Could you write out every record below exactly, leaving out any pictures?
—————
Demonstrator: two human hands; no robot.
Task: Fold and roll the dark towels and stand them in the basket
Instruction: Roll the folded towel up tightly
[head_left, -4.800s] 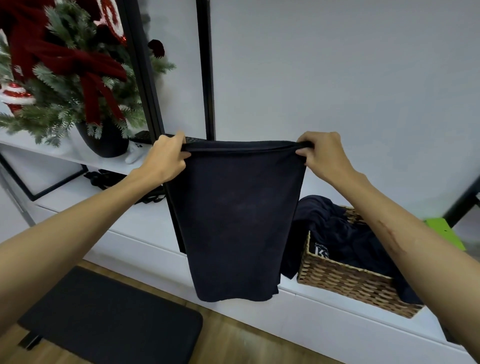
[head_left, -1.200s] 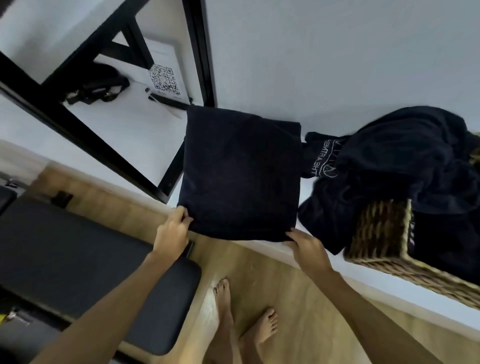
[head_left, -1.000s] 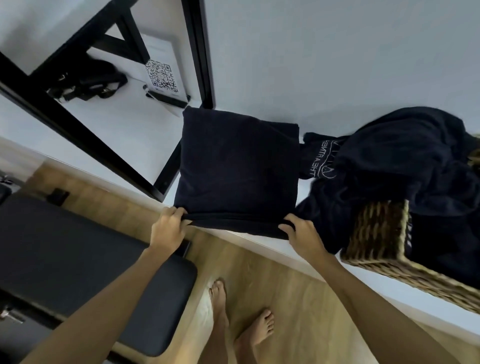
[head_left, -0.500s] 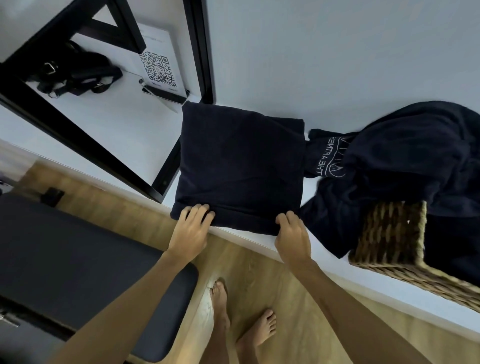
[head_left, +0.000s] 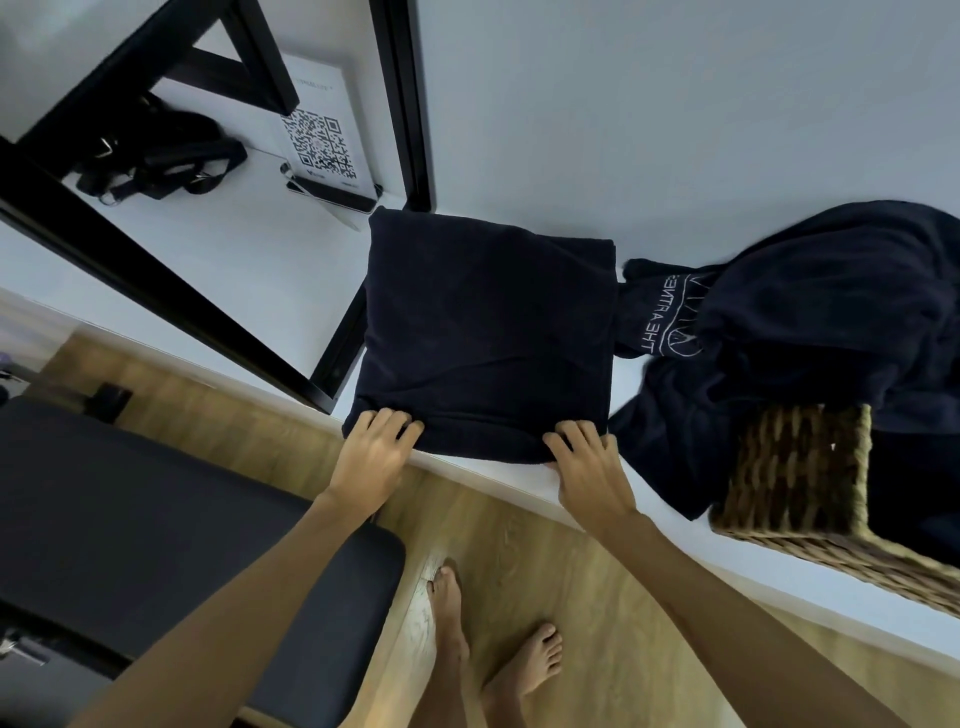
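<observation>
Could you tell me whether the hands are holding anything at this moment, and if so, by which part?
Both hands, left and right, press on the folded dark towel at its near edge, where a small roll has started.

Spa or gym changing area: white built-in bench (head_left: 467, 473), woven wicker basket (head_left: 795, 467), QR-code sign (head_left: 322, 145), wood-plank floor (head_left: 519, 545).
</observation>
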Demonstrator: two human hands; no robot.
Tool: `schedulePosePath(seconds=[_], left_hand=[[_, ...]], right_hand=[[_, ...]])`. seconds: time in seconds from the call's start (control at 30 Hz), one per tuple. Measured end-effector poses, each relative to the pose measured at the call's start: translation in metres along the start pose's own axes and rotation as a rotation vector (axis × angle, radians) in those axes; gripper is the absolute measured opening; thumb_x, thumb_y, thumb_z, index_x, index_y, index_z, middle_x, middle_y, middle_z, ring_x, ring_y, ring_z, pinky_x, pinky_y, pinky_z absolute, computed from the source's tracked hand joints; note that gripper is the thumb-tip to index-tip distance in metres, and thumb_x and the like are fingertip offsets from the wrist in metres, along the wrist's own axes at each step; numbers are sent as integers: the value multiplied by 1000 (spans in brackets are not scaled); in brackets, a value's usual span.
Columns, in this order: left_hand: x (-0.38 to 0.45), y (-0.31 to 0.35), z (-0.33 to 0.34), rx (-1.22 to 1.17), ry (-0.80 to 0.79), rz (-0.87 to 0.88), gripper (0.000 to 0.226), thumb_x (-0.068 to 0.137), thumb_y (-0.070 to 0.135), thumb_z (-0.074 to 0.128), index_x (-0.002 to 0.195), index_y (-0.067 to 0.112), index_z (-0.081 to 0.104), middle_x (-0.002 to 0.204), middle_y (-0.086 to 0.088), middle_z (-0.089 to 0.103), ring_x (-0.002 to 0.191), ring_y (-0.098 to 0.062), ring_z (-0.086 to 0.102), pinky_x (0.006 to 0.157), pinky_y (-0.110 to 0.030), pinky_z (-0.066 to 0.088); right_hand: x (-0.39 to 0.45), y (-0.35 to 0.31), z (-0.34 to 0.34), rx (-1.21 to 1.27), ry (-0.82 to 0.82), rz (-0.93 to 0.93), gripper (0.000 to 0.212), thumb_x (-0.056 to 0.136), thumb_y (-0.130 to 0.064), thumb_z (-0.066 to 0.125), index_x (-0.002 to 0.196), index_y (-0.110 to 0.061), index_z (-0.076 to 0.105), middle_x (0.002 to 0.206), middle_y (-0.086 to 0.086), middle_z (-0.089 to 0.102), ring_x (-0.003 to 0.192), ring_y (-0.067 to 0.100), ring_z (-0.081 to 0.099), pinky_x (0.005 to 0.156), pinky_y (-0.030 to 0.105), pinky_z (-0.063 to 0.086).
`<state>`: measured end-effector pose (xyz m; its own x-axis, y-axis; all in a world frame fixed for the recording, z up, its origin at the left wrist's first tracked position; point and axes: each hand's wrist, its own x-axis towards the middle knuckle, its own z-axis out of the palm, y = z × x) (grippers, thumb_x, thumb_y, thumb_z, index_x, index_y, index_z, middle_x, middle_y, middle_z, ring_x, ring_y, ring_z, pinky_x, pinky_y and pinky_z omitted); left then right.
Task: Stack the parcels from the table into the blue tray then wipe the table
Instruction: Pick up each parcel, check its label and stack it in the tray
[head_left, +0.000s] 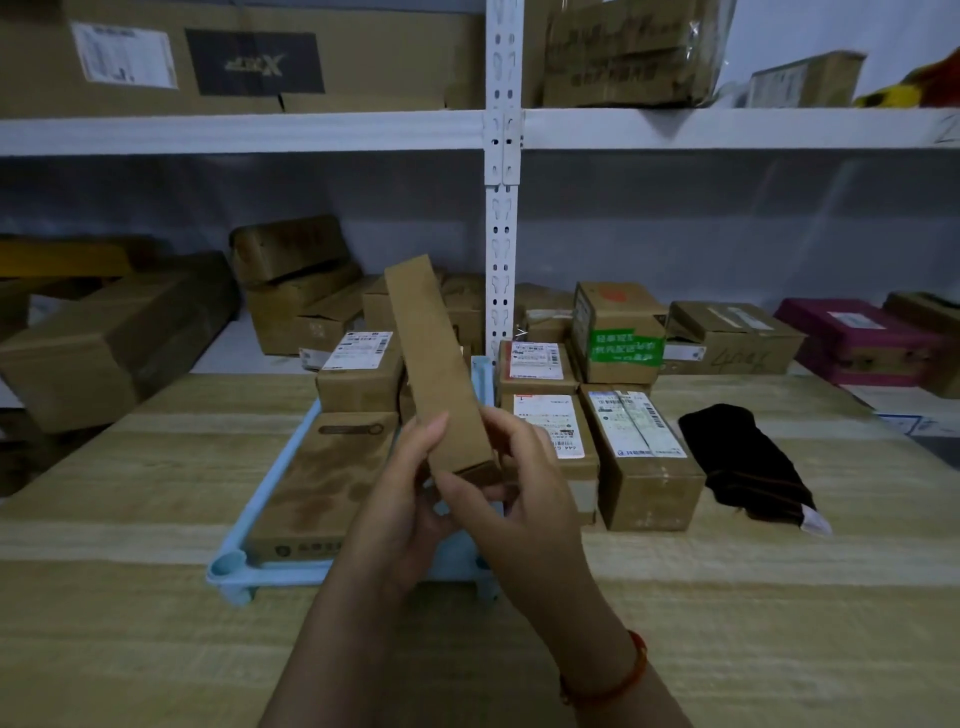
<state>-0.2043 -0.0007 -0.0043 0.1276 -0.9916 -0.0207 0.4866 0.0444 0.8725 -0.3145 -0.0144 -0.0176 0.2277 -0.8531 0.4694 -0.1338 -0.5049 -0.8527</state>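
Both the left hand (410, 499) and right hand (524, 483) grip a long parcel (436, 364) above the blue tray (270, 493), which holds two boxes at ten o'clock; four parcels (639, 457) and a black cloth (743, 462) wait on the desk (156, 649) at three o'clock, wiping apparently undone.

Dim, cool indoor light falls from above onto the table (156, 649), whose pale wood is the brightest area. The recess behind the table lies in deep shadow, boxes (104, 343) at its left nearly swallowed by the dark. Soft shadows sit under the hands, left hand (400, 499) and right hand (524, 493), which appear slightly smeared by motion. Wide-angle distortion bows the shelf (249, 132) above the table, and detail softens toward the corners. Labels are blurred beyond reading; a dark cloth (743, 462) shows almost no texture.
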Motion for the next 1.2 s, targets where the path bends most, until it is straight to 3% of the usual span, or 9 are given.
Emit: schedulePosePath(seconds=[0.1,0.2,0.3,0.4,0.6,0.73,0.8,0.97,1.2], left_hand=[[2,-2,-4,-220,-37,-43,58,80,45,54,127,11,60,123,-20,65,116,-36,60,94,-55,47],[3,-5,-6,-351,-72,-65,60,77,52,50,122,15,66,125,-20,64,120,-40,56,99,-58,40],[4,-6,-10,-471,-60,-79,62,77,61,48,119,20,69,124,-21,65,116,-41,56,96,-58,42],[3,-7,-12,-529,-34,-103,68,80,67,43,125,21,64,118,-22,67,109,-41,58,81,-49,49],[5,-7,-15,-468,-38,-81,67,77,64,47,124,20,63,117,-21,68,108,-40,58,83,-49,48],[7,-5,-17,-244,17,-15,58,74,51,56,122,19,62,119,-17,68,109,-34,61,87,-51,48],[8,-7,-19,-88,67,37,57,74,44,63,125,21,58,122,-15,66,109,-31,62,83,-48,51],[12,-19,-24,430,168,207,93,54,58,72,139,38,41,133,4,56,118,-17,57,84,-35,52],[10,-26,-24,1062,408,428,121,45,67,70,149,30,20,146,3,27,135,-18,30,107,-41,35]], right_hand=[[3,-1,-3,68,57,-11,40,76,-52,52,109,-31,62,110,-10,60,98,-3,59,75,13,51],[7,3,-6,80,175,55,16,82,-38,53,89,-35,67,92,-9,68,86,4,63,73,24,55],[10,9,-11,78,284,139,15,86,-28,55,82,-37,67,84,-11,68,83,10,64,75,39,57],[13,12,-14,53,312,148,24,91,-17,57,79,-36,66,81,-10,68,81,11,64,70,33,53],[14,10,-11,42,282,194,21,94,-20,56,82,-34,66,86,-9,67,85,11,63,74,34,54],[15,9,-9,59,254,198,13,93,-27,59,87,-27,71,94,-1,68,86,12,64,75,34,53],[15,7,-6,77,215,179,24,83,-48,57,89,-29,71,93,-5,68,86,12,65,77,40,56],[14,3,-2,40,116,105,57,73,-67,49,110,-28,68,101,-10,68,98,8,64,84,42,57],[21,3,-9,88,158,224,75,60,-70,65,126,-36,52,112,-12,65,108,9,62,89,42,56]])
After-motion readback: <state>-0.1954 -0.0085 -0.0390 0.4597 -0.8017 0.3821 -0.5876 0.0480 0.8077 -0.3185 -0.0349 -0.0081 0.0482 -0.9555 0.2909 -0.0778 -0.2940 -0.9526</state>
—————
-- The completed task --
Demonstrator: two human hands; no robot.
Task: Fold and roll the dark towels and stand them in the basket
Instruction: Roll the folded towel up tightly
[head_left, -4.800s] 
[head_left, -1.200s] 
[head_left, -1.000s] 
[head_left, -0.500s] 
[head_left, +0.000s] 
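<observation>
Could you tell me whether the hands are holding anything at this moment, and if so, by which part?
Both hands, left and right, press on the folded dark towel at its near edge, where a small roll has started.

Spa or gym changing area: white built-in bench (head_left: 467, 473), woven wicker basket (head_left: 795, 467), QR-code sign (head_left: 322, 145), wood-plank floor (head_left: 519, 545).
</observation>
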Demonstrator: two human hands; no robot.
Tool: `schedulePosePath(seconds=[_], left_hand=[[_, ...]], right_hand=[[_, ...]])`. seconds: time in seconds from the call's start (control at 30 Hz), one per tuple. Measured end-effector poses, each relative to the pose measured at the call's start: translation in metres along the start pose's own axes and rotation as a rotation vector (axis × angle, radians) in those axes; gripper is the absolute measured opening; thumb_x, thumb_y, thumb_z, index_x, index_y, index_z, middle_x, middle_y, middle_z, ring_x, ring_y, ring_z, pinky_x, pinky_y, pinky_z absolute, computed from the source's tracked hand joints; note that gripper is the thumb-tip to index-tip distance in metres, and thumb_x and the like are fingertip offsets from the wrist in metres, along the wrist's own axes at each step; numbers are sent as integers: the value multiplied by 1000 (spans in brackets are not scaled); in brackets, a value's usual span.
Columns, in this order: left_hand: x (-0.38 to 0.45), y (-0.31 to 0.35), z (-0.33 to 0.34), rx (-1.22 to 1.17), ry (-0.80 to 0.79), rz (-0.87 to 0.88), gripper (0.000 to 0.226), thumb_x (-0.068 to 0.137), thumb_y (-0.070 to 0.135), thumb_z (-0.074 to 0.128), index_x (-0.002 to 0.195), index_y (-0.067 to 0.112), index_z (-0.081 to 0.104), middle_x (-0.002 to 0.204), middle_y (-0.086 to 0.088), middle_z (-0.089 to 0.103), ring_x (-0.002 to 0.191), ring_y (-0.098 to 0.062), ring_z (-0.086 to 0.102), pinky_x (0.006 to 0.157), pinky_y (-0.110 to 0.030), pinky_z (-0.066 to 0.088); right_hand: x (-0.39 to 0.45), y (-0.35 to 0.31), z (-0.34 to 0.34), rx (-1.21 to 1.27), ry (-0.82 to 0.82), rz (-0.93 to 0.93), gripper (0.000 to 0.212), thumb_x (-0.056 to 0.136), thumb_y (-0.130 to 0.064), thumb_z (-0.066 to 0.125), index_x (-0.002 to 0.196), index_y (-0.110 to 0.061), index_z (-0.076 to 0.105), middle_x (0.002 to 0.206), middle_y (-0.086 to 0.086), middle_z (-0.089 to 0.102), ring_x (-0.003 to 0.192), ring_y (-0.067 to 0.100), ring_z (-0.081 to 0.099), pinky_x (0.005 to 0.156), pinky_y (-0.030 to 0.105), pinky_z (-0.063 to 0.086).
`<state>`: measured end-effector pose (xyz m; its own x-axis, y-axis; all in a world frame fixed for the recording, z up, its origin at the left wrist's first tracked position; point and axes: each hand's wrist, its own x-axis towards the middle knuckle, its own z-axis out of the palm, y = z × x) (grippers, thumb_x, thumb_y, thumb_z, index_x, index_y, index_z, middle_x, middle_y, middle_z, ring_x, ring_y, ring_z, pinky_x, pinky_y and pinky_z omitted); left then right.
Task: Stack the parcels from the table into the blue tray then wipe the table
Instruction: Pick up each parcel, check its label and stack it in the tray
[head_left, +0.000s] 
<state>-0.2043 -0.0007 -0.0043 0.1276 -0.9916 -0.0207 0.4866 0.0444 0.8725 -0.3145 -0.0144 -0.0176 0.2277 -0.8531 0.4694 -0.1338 -0.5049 -0.8527</state>
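Both the left hand (410, 499) and right hand (524, 483) grip a long parcel (436, 364) above the blue tray (270, 493), which holds two boxes at ten o'clock; four parcels (639, 457) and a black cloth (743, 462) wait on the desk (156, 649) at three o'clock, wiping apparently undone.

Dim, cool indoor light falls from above onto the table (156, 649), whose pale wood is the brightest area. The recess behind the table lies in deep shadow, boxes (104, 343) at its left nearly swallowed by the dark. Soft shadows sit under the hands, left hand (400, 499) and right hand (524, 493), which appear slightly smeared by motion. Wide-angle distortion bows the shelf (249, 132) above the table, and detail softens toward the corners. Labels are blurred beyond reading; a dark cloth (743, 462) shows almost no texture.
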Motion for the next 1.2 s, targets where the path bends most, until it is straight to 3% of the usual span, or 9 are given.
Emit: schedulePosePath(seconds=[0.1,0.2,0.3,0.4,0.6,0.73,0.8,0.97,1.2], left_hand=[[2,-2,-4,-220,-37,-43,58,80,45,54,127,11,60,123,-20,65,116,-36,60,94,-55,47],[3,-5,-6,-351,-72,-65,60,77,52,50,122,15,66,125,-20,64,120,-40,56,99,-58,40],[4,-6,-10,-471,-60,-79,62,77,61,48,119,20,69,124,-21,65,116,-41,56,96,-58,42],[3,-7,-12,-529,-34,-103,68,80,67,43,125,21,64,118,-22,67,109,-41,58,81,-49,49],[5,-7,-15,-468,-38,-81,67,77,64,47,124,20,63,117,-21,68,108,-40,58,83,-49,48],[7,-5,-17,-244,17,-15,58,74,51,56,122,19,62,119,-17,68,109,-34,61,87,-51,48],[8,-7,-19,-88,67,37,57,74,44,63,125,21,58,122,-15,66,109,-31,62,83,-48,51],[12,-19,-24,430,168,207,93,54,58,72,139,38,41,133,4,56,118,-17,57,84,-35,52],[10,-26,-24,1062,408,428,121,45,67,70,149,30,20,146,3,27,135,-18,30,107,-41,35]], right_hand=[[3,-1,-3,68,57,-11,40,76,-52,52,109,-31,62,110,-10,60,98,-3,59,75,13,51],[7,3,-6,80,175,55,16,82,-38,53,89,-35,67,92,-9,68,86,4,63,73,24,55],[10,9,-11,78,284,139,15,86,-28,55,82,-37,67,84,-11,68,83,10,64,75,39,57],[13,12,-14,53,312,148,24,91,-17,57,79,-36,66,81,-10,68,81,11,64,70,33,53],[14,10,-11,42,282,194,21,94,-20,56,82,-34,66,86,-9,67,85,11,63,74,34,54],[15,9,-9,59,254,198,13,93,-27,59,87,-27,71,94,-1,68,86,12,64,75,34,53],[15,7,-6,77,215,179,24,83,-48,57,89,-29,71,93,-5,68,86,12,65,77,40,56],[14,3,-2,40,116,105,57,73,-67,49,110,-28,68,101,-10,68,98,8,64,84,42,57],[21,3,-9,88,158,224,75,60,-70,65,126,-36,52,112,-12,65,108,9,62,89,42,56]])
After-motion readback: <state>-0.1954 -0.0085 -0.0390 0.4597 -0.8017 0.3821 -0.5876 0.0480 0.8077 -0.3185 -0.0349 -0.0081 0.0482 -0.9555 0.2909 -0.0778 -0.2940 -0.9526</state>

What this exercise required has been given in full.